------ PROVIDED DATA ------

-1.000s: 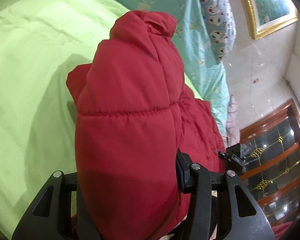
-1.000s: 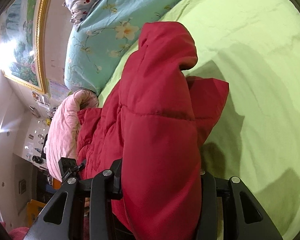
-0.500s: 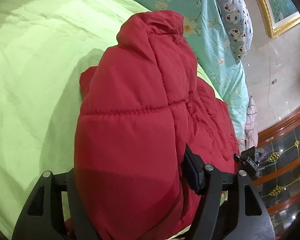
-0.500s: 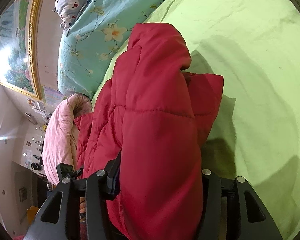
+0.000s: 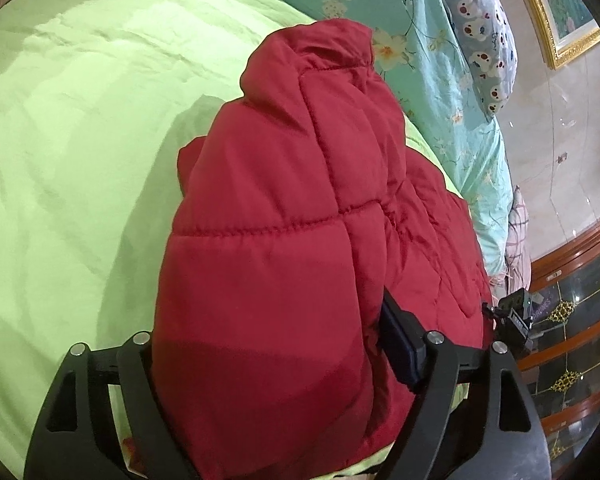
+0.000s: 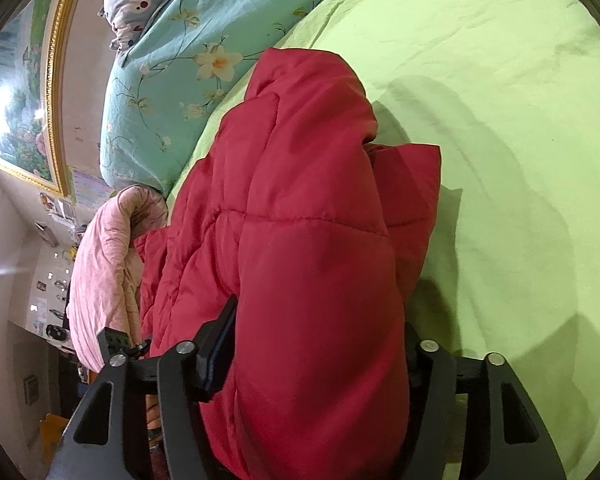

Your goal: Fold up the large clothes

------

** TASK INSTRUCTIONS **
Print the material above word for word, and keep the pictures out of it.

** RESULT **
-1.000s: 
-1.000s: 
-0.500s: 
-0.500s: 
+0.000s: 
+0.000s: 

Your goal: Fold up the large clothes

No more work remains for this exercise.